Crimen sin aclarar

El pasado 15 de noviembre, en la comunidad de Madre Selva en el resguardo de Caicemapa, se encontró calcinado el cuerpo de una niña de 12 años que salió de su casa la tarde anterior y nunca regresó.

El hecho generó el repudio de toda la comunidad de La Guajira, que sigue sin entender cómo una niña que salió feliz de su casa y a su regreso encontró en su camino una mano asesina que acabó con su vida.

Los días han pasado y poca información se conoce de las autoridades sobre los avances de la investigación, por el momento lo único cierto es que quien o quienes la asesinaron siguen gozando de plena libertad.

A propósito del Día Internacional de la Eliminación de la Violencia Contra la Mujer, hacemos el llamado para que este caso de la niña Neylis Johana Salas Navarro no quede en la impunidad.

Es importante que las autoridades realicen esfuerzos para que se haga justicia con este caso, que sigue moviendo el sentimiento de los guajiros.

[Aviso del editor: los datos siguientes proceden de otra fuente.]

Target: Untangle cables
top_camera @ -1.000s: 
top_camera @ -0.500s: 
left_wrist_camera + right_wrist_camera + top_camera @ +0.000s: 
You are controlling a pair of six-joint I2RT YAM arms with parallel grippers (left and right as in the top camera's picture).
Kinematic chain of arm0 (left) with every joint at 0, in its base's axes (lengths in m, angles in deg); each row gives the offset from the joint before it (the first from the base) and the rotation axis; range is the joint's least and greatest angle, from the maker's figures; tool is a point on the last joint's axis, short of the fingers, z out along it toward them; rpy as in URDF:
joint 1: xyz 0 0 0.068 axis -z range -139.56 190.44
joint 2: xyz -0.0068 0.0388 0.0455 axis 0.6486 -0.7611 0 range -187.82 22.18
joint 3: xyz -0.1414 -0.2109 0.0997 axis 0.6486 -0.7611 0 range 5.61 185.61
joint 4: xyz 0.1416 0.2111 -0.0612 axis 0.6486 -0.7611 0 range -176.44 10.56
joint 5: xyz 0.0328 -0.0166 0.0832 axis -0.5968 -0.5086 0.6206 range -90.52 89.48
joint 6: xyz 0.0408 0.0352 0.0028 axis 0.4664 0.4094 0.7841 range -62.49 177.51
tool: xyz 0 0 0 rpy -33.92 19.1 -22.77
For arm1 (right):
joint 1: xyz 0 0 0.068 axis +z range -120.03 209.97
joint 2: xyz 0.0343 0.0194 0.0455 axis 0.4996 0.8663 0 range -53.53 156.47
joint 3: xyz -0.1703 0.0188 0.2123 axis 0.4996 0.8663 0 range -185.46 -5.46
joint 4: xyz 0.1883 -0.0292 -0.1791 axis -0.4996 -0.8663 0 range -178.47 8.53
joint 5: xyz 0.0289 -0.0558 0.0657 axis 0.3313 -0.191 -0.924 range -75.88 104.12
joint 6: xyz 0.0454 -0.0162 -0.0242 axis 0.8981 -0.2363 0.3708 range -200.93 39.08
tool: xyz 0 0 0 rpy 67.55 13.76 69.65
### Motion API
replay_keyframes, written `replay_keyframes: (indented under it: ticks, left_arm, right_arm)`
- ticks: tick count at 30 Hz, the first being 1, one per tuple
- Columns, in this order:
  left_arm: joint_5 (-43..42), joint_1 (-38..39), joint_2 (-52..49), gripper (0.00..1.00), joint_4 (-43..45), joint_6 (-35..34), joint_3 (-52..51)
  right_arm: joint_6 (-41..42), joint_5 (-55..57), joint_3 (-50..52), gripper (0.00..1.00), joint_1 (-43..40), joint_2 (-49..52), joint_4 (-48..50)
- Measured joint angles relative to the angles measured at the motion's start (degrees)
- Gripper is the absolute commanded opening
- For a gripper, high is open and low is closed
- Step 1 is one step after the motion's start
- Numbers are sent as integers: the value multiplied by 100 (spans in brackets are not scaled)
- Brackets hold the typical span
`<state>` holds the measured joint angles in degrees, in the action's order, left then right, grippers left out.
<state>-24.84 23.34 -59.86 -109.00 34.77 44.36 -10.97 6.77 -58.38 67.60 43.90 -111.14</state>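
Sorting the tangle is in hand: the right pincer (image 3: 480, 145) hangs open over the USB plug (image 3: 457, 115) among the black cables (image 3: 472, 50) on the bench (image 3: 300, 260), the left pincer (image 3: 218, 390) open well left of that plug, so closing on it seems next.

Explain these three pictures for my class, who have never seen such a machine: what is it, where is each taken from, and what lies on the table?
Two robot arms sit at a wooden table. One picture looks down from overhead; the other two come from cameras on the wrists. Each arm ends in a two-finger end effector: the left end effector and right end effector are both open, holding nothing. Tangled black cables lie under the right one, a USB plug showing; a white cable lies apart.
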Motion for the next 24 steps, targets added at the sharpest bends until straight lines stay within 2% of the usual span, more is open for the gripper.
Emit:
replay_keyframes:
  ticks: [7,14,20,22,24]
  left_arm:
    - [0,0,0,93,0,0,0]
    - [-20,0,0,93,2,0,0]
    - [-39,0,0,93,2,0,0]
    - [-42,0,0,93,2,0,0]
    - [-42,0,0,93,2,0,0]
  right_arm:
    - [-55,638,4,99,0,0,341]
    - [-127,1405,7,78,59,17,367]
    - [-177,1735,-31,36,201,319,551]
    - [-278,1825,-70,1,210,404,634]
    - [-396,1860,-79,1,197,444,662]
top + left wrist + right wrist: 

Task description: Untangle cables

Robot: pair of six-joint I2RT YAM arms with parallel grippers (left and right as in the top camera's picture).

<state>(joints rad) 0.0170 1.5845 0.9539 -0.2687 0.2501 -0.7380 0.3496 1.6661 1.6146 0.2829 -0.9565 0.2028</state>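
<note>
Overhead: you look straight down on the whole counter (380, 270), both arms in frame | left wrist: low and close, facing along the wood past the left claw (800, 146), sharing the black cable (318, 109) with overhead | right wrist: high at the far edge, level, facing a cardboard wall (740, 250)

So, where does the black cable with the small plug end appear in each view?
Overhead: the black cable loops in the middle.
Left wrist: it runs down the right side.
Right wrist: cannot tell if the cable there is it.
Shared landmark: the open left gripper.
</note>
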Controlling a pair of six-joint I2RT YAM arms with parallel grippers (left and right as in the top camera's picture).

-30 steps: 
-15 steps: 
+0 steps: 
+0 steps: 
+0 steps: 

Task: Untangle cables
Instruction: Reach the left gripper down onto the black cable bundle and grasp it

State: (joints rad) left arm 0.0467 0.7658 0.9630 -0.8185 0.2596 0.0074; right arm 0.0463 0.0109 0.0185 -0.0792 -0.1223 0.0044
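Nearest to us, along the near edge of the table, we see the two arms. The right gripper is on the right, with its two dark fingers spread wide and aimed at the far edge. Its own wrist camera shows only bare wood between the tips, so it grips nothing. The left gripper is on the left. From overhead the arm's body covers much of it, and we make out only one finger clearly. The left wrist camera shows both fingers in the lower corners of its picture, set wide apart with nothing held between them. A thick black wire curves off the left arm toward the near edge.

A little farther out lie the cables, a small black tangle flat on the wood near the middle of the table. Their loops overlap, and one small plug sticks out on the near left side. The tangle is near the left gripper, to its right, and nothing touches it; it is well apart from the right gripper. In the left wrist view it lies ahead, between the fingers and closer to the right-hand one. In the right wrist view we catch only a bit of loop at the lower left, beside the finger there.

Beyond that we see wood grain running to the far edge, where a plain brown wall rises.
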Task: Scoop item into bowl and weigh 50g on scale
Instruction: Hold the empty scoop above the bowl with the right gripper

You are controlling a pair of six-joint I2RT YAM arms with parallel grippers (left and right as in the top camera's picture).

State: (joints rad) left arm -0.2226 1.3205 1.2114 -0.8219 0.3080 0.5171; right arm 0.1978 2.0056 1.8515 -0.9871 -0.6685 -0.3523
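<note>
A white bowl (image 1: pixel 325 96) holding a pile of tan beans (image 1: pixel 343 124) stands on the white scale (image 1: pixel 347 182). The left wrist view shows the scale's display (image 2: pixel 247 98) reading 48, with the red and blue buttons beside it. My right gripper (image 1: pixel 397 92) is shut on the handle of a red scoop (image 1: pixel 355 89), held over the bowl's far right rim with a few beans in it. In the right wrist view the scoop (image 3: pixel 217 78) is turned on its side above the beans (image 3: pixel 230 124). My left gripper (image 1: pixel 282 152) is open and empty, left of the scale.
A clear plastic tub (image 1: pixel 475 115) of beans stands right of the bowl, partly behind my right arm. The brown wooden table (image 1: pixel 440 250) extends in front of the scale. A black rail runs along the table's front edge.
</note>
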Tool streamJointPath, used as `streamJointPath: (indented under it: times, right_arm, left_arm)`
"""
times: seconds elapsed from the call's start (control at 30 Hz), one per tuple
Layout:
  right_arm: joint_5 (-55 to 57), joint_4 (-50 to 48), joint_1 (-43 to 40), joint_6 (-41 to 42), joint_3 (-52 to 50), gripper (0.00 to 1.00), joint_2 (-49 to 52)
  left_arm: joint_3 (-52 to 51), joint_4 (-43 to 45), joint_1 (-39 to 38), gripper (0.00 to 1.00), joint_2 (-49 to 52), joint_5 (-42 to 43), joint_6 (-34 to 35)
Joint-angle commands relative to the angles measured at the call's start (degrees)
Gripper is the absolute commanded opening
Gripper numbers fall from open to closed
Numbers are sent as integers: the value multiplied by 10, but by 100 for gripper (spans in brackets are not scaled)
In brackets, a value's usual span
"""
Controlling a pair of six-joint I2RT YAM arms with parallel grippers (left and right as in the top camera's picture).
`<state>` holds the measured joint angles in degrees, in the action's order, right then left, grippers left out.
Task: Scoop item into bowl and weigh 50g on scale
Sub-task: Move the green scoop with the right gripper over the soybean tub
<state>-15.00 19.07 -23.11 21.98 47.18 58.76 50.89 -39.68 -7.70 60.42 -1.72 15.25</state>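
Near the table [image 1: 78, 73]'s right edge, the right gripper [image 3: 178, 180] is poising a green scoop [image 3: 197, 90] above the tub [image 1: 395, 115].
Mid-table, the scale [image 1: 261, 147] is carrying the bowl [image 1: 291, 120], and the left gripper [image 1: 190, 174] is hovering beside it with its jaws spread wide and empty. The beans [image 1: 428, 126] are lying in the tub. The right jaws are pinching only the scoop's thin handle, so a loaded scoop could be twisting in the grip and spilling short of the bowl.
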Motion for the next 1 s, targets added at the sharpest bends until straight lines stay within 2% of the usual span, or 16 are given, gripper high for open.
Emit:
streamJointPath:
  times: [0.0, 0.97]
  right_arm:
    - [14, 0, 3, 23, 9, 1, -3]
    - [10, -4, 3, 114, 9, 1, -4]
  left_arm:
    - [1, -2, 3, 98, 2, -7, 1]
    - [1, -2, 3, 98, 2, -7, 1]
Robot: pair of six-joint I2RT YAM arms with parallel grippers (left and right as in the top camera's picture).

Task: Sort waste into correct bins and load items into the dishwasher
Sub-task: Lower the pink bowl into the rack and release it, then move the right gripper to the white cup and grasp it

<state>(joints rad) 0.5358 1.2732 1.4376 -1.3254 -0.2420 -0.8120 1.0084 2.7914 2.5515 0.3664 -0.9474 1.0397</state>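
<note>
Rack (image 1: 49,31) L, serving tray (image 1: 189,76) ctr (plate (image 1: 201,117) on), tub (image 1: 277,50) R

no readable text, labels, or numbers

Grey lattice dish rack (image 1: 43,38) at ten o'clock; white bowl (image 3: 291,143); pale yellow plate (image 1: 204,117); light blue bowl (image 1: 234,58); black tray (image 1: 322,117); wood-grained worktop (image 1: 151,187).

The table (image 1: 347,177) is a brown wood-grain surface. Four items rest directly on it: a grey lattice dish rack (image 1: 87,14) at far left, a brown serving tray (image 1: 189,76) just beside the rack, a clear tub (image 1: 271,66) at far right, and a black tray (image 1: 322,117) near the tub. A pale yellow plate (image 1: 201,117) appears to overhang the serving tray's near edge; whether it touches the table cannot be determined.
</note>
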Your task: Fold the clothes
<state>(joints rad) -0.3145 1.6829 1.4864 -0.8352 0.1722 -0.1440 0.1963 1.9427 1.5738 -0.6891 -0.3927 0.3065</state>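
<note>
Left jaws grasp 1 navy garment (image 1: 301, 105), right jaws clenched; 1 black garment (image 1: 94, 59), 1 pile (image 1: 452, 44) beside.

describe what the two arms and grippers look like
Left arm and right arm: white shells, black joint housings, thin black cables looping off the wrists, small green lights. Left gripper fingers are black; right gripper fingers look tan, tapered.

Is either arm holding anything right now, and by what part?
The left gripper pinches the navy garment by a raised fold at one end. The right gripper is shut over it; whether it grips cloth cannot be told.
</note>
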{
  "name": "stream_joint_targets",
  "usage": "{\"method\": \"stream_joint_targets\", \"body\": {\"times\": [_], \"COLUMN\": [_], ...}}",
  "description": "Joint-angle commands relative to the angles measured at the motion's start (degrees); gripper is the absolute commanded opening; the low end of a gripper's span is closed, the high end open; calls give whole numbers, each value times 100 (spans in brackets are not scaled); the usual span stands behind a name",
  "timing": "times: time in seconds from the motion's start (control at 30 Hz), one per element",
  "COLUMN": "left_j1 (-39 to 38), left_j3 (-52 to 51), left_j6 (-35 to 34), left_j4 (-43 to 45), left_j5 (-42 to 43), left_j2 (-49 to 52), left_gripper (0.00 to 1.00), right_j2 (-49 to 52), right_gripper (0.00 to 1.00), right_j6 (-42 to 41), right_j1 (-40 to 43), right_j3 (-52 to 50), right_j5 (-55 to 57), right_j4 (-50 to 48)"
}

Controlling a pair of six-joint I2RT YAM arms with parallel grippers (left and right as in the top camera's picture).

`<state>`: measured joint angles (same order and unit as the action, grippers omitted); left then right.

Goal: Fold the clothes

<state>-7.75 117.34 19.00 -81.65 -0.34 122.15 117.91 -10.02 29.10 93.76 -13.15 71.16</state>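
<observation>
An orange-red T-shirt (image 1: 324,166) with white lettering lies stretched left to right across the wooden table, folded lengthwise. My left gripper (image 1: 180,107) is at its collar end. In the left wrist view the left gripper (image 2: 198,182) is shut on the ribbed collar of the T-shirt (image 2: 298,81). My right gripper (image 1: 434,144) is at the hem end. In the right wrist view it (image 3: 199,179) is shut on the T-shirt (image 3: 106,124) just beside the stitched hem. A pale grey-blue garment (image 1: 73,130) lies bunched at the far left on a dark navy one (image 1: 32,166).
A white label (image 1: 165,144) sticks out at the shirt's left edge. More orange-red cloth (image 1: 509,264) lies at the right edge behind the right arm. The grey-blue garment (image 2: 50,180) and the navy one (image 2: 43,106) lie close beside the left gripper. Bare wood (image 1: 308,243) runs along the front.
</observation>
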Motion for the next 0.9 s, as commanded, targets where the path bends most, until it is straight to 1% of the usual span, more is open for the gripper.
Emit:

También es una invitación para que los padres de familia, estén mucho más pendientes de sus hijos, toda vez que ellos se constituyen en su  primera línea de protección.

De acuerdo a las Naciones Unidas, la violencia contra mujeres y niñas es una de las violaciones de los derechos humanos más extendidas, persistentes y devastadoras del mundo actual sobre las que apenas se informa debido a la impunidad de la cual disfrutan los perpetradores, y el silencio, la estigmatización y la vergüenza que sufren las víctimas.

Para recordar, la declaración sobre la eliminación de la violencia contra la mujer, emitida por la Asamblea General de la ONU en 1993, define la violencia contra la mujer como “todo acto de violencia que tenga o pueda tener como resultado un daño o sufrimiento físico, sexual o sicológico para la mujer, así como las amenazas de tales actos, la coacción o la privación arbitraria de la libertad, tanto si se producen en la vida pública como en la vida privada”.